#### DATA PROVIDED ####

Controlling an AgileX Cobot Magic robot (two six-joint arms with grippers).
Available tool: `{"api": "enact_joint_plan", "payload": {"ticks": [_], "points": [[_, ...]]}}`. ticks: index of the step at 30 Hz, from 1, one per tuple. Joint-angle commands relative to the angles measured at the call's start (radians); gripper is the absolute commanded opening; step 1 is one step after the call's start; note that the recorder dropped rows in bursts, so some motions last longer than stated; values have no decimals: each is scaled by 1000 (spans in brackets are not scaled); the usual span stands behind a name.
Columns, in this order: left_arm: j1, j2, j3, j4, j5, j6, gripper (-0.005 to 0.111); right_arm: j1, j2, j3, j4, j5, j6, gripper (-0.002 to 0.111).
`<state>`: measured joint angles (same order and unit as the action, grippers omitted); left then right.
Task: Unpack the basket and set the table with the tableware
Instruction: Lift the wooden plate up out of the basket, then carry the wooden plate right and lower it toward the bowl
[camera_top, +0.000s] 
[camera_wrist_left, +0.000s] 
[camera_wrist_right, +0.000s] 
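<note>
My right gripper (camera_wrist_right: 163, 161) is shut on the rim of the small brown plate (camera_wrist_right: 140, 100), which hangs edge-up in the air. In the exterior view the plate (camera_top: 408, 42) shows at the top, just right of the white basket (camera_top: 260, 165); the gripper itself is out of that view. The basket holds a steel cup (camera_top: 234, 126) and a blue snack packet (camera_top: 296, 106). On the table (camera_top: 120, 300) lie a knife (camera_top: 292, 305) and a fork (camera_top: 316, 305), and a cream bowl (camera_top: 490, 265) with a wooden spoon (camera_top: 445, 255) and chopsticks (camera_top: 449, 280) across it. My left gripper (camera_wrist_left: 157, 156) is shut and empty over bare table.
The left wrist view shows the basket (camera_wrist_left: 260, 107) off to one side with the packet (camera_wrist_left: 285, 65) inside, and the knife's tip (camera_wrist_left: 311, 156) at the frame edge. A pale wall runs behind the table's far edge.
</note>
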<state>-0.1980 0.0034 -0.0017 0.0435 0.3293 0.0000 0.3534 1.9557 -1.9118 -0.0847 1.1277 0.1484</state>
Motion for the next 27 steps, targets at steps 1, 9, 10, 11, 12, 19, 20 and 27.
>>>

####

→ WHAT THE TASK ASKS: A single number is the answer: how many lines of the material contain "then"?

→ THE ANSWER: 2